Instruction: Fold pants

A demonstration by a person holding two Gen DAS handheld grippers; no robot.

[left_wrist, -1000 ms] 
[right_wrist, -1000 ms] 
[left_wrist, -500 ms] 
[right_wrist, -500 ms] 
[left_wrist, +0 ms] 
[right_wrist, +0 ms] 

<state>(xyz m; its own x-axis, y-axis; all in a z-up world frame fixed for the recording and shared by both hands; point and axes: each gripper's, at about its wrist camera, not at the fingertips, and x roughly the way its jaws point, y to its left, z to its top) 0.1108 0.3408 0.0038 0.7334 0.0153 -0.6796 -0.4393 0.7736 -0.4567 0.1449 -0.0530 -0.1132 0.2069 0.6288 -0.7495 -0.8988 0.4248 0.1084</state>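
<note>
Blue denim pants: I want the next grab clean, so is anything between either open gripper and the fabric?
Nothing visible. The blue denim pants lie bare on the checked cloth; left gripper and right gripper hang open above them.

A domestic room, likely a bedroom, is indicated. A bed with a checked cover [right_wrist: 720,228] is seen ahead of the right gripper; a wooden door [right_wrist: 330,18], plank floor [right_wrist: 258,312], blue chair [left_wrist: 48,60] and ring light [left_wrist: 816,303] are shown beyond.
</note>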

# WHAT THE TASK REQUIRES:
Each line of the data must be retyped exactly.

# TASK ANSWER:
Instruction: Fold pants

A demonstration by a person holding two Gen DAS handheld grippers; no robot.

[left_wrist, -1000 ms] 
[right_wrist, -1000 ms] 
[left_wrist, -500 ms] 
[right_wrist, -500 ms] 
[left_wrist, +0 ms] 
[right_wrist, +0 ms] 

<state>(xyz m; its own x-axis, y-axis; all in a z-up world frame fixed for the recording and shared by both hands; point and axes: each gripper's, at about its wrist camera, not at the fingertips, and x roughly the way its jaws point, y to its left, z to its top) 0.1108 0.3408 0.0038 0.7334 0.0153 -0.6796 -0.4393 0.7736 -0.4567 0.1449 -0.0530 -0.1132 0.2069 0.6288 -0.7495 -0.8988 0.4248 0.1084</state>
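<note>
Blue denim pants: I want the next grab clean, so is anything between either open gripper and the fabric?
Nothing visible. The blue denim pants lie bare on the checked cloth; left gripper and right gripper hang open above them.

A domestic room, likely a bedroom, is indicated. A bed with a checked cover [right_wrist: 720,228] is seen ahead of the right gripper; a wooden door [right_wrist: 330,18], plank floor [right_wrist: 258,312], blue chair [left_wrist: 48,60] and ring light [left_wrist: 816,303] are shown beyond.
</note>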

No more is needed for this exercise.